I’ve been building a Canvas page for the project I’m supervising, and I have my own set of data I like to look at, but the producer would like to have a boiled down version. He says the report was generated from Flow in the past, in its early iterations, I suspect that the report was generated from Excel – using data from Flow
As I said, I’ve created a bunch of widgets, but for the life of my, I can’t figure out how to query for the Total Shots versus Final shots based on Episode – in a spreadsheet type grid, and then have a graph with just the Total Shots - Per Episode with the number of Finals.
Does anyone have some insight in how I can query, for example, the number of shots in an episode and throw it into a field? Of a widget?
Hi @TeaspoonVFX
This might just be a starting point for you but you could create a couple query fields on the episode entity. One for total shots and one for the finals:
These are super basic ones but they will get the data listed. The Show Totals could be done on the project entity level along with the “Pace” examples in your report. Then you’d just need to create a canvas page and display the grid widgets with the data you want.
I’ll have a think about the percentage complete fields but I’m sure someone here has the knowledge on the top of their heads for ya.
Yeah, graphs are essentially queries themselves so you can’t access your custom queries there unfortunately.
But you can graph the shot entity by episode and group the results by status.
It would kind of get you what you’re looking for but instead of all shots vs finals it would graph all shots by the different statuses used. Maybe stacking them would offer an easier to read view of the totals for each episode? Just have to play with it a bit.
If I think of something that gets closer to your original example I’ll follow up if no one else has
Thanks again, Pete – this is perfect. I had a graph like this, but since I have more status values than “In Progress” and “Final”, I have a few more colors.
I’m working with ShotGrid (Flow Production Tracking) and I need to create a chart in the dashboard that shows only two sections and adds up different statuses to give the precise percentage of which VFX are complete and which are still WIP:
Shots considered “Complete” (e.g., statuses such as approved, final approved, final approved 4K)
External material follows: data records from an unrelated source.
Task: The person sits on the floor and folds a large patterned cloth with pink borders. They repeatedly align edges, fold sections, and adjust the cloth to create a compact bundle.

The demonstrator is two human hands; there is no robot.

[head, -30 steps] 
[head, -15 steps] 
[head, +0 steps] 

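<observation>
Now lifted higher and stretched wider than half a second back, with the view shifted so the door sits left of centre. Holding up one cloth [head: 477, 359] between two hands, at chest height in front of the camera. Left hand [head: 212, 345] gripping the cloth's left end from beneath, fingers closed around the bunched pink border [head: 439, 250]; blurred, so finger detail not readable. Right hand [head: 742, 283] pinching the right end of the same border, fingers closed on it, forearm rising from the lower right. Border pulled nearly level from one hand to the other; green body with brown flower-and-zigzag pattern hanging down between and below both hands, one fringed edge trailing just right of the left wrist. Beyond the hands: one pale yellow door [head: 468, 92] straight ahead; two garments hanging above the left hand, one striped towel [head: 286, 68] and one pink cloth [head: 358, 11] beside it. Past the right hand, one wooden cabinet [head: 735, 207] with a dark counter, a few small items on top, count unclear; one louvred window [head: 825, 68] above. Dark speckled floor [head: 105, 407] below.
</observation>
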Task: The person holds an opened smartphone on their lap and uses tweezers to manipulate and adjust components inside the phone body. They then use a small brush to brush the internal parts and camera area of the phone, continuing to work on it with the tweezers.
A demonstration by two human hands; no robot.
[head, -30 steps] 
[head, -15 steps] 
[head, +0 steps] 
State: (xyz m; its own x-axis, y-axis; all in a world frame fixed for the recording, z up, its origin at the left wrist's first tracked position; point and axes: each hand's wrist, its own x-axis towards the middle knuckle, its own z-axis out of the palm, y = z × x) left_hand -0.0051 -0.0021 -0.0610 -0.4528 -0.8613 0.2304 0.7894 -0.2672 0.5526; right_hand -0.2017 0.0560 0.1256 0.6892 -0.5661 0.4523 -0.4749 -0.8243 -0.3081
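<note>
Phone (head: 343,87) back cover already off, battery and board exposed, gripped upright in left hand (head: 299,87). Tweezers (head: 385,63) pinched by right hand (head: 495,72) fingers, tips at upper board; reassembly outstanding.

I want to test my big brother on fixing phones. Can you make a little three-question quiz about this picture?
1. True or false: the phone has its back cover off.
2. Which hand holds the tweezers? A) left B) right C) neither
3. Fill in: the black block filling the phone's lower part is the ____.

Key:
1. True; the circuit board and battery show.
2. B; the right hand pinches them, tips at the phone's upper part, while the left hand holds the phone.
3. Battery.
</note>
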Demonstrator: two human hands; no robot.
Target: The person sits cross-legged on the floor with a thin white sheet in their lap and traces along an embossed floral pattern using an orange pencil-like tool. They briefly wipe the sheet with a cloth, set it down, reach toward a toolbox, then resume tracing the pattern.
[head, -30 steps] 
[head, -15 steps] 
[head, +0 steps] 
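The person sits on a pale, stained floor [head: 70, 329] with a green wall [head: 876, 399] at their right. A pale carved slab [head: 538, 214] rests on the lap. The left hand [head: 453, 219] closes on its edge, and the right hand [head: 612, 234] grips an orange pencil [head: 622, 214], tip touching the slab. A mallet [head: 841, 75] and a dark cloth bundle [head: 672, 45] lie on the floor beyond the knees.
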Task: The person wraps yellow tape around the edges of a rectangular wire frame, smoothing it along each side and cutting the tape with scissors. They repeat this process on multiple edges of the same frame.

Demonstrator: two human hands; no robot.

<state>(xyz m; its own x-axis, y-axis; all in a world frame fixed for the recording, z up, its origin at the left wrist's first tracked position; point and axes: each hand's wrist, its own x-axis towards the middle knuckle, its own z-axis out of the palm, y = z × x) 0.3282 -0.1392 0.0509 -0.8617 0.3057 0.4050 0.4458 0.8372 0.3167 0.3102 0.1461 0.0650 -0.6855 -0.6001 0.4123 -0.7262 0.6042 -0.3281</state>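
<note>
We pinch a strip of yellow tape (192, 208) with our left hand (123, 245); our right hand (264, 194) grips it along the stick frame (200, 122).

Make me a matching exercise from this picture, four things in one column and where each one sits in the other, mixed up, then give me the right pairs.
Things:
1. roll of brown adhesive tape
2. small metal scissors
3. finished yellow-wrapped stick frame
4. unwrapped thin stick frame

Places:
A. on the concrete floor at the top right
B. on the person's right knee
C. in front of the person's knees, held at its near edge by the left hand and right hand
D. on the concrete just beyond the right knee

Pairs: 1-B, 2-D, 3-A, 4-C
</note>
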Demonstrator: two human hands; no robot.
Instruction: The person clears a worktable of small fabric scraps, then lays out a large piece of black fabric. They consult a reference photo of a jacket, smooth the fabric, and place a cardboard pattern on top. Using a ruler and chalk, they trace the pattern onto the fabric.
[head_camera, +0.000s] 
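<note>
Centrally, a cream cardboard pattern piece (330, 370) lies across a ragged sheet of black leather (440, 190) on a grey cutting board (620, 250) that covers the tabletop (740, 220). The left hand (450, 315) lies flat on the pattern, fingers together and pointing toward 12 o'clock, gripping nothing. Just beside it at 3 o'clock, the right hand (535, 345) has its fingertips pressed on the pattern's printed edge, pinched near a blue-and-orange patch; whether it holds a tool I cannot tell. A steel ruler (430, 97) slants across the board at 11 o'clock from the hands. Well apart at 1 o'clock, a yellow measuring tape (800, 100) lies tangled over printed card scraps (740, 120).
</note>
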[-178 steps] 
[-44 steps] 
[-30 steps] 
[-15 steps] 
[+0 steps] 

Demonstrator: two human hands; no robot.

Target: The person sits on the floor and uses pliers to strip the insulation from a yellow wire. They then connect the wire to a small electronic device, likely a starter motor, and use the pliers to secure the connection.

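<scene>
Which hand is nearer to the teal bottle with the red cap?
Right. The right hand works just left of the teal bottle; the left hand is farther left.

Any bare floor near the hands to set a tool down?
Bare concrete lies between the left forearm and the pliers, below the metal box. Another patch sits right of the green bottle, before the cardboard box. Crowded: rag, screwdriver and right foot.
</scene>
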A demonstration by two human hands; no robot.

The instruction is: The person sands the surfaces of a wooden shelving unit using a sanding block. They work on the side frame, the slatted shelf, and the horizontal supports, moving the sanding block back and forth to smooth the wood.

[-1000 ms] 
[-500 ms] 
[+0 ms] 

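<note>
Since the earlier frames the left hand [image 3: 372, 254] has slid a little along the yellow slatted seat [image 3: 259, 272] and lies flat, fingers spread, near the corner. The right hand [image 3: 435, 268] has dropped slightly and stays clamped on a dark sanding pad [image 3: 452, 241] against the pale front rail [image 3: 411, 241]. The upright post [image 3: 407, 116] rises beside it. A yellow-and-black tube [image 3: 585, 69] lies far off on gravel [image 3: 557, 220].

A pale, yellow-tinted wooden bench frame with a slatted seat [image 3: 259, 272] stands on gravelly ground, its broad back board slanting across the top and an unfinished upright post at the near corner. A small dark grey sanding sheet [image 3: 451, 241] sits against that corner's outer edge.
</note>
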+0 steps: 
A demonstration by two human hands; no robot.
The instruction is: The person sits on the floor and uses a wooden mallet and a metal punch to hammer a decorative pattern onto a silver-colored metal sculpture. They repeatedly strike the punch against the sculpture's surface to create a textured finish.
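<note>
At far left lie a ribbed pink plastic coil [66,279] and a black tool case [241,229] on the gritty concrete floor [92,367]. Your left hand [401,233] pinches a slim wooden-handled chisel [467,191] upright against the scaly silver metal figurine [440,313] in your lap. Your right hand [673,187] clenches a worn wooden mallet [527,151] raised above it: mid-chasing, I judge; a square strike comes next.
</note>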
“Not completed” shots (all others)
Is there a recommended way to perform this aggregation within ShotGrid dashboards?
It seems very similar to the TeaspoonVFX case, but I can’t get it to work. What am I doing wrong?
Hey Angie, we built a product at https://flowpilot.studio that allows you to do exactly that.
Once you build your chart (with or without the help of our AI assistant), you can simply group certain values together arbitrarily. That way, even if you have many statuses in Flow PT, you can arbitrarily group them together in the final chart and name the group however you want to.
There’s a free tier that allows you to test easily. Login uses the app session launcher, as other apps like RV.
Hope that helps!
Do you have permission to create or edit fields? The easiest and fastest way to see Complete and Incomplete shots — as a production end user who might not have any kind of Admin permissions, looking to work exclusively in FPT and not do any csv export or use any kind of outside tool — is to use two graphs side by side; one to display all the Incomplete shots and one to display all the Complete shots. You can choose different graph types depending on how you want to visualize the data.
In this example I have 4 statuses. Waiting to Start and In Progress are my Incomplete statuses, and Final and Super Approved! are my Complete statuses.
Below is an example of two vertical bar charts side by side. Both vertical and horizpontal charts work for these purposes. The one on the left has a filter to show only shots with my Incomplete statuses. The one on the right has a filter to show only shots with the Complete statuses. Totals are displayed at the bottom so the numbers can be viewed at a glance. 897 shots are Incomplete and 94 are Complete.
The pie graphs are my preferred method since they can be set up in seconds. I know that you specifically asked about percentage, and I know this doesn’t totally answer that question, but hopefully this helps!